Say $A = \begin{pmatrix} 1 & 1\\ 0 & 2 \end{pmatrix}$, $B = \begin{pmatrix} 3 & 1\\ 0 & 4 \end{pmatrix}$, $\Lambda = \begin{pmatrix} 4 & 0\\ 0 & 5 \end{pmatrix}$.

Then let's set $D = \begin{pmatrix} x & 0\\ 0 & y \end{pmatrix}$.

We find (proof by wolframalpha)

$$ M = (D + \sqrt{D^2 - 4AB})(2A)^{-1} = \begin{pmatrix} \frac{x + \sqrt{x^2 - 12}}{2} & \frac{-\sqrt{5}i}{2}\\ 0 & \frac{y + \sqrt{y^2 - 32}}{4} \end{pmatrix} $$

Diagonalizing (shown at the bottom of the same wolframalpha page), we see

$M = Q\widetilde{M}Q^{-1}$ with $Q$ too ugly for me to want to type up, and

$$ \widetilde{M} = \begin{pmatrix} \frac{x + \sqrt{x^2 - 12}}{2} & 0\\ 0 & \frac{y + \sqrt{y^2 - 32}}{4} \end{pmatrix} $$

Thus, if $\Lambda = \widetilde{M}$, we see that $x = \frac{19}{4}$ and $y = \frac{54}{5}$ solve the problem.

That is, we can find a $Q$ (using the definition that was too ugly for me to type up) such that

$$ A Q \Lambda Q^{-1} + B Q \Lambda^{-1} Q^{-1} = \begin{pmatrix} \frac{19}{4} & 0\\ 0 & \frac{54}{5} \end{pmatrix} $$

In this case, $D$ seems to be unique (unless I'm missing something obvious).

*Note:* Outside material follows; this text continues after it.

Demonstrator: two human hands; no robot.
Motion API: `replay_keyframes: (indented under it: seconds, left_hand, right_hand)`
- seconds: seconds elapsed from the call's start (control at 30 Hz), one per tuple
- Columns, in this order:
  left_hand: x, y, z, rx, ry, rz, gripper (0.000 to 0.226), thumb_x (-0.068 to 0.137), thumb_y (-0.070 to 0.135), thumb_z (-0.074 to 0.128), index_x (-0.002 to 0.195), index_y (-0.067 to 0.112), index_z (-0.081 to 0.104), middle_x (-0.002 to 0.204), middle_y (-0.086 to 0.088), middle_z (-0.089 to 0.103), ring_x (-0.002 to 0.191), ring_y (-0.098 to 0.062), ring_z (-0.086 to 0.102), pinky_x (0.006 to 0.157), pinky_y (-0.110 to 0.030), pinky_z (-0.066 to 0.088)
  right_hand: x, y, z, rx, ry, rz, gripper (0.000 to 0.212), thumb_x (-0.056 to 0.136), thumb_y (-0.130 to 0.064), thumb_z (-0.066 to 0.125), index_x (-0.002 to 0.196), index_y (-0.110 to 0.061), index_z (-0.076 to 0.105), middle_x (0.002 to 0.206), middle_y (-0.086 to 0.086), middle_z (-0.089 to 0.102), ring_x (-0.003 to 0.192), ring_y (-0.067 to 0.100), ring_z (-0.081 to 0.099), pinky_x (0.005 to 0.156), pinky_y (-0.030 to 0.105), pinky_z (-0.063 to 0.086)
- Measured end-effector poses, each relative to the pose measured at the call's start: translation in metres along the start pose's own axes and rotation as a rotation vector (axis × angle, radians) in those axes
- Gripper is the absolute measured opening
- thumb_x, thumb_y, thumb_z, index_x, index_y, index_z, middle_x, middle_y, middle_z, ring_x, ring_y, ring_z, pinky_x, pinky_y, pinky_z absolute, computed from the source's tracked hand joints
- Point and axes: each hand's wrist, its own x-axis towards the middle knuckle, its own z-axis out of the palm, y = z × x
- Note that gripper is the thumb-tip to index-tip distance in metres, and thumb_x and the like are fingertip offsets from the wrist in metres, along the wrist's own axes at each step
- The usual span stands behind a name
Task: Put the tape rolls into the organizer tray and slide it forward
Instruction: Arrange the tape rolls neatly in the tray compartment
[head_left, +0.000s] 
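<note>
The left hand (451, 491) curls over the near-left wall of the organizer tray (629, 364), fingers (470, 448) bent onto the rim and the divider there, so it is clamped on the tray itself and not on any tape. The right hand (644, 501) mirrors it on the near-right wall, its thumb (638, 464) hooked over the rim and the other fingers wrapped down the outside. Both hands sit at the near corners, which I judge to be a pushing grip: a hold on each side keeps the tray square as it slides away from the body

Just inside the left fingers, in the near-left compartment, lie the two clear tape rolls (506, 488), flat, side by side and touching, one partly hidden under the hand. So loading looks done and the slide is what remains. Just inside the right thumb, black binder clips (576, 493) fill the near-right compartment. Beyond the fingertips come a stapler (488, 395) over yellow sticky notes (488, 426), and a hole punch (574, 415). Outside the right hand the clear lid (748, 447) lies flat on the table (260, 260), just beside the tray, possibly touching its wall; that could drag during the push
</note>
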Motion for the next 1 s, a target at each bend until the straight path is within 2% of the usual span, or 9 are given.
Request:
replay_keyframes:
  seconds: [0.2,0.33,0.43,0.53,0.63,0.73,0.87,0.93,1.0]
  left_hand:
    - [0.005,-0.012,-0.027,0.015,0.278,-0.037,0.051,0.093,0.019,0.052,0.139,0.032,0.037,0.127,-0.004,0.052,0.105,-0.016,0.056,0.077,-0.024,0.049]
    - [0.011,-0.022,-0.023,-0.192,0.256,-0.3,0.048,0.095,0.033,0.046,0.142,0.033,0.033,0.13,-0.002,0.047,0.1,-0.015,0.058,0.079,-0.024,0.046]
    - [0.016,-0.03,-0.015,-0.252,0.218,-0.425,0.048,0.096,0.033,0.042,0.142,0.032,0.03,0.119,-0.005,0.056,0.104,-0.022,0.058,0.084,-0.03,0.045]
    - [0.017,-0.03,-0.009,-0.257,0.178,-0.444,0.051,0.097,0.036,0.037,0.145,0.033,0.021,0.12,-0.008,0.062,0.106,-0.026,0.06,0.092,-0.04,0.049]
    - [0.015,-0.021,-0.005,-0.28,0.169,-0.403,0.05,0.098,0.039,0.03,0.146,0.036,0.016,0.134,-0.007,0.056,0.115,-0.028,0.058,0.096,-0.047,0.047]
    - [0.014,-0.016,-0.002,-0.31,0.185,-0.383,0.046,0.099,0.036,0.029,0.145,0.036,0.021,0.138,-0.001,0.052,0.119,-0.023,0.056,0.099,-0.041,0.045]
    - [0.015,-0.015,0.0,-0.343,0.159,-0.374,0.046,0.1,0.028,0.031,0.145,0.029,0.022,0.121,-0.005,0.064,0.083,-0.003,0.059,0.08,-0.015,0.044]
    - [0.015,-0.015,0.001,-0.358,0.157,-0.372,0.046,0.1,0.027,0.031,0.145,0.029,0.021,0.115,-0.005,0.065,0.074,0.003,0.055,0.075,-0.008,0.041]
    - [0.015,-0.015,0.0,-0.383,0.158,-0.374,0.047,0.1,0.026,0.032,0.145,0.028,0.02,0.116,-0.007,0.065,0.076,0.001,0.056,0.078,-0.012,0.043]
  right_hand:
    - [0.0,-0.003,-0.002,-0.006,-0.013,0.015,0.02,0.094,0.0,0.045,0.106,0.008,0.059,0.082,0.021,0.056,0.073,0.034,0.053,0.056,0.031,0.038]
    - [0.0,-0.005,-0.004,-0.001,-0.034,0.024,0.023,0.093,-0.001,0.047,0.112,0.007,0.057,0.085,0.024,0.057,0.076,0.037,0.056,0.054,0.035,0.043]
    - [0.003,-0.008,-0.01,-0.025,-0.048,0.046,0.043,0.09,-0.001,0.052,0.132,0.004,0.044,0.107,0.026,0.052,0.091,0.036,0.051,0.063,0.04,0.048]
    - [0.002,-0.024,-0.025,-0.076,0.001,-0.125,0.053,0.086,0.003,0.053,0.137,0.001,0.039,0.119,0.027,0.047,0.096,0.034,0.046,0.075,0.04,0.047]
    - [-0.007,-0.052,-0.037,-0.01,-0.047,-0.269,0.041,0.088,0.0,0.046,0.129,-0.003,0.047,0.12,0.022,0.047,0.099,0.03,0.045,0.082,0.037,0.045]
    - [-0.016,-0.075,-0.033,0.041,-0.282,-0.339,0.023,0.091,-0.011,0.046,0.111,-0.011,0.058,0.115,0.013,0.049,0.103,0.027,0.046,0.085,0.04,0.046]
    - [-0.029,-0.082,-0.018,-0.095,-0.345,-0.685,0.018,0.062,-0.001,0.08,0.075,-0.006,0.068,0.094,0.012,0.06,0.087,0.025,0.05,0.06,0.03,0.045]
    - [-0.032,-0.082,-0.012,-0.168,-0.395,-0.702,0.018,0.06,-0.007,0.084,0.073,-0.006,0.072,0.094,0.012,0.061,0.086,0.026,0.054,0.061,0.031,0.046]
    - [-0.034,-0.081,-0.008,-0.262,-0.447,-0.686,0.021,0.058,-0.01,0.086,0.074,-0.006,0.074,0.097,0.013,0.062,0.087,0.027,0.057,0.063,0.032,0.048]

That said, I would still be surprised to see that $D$ is always unique. Also (it bears repeating), this is only possible if $A$ and $B$ commute, and $A$ is invertible. There may be a similar approach in the noncommutative case, but I am unaware of the required techniques.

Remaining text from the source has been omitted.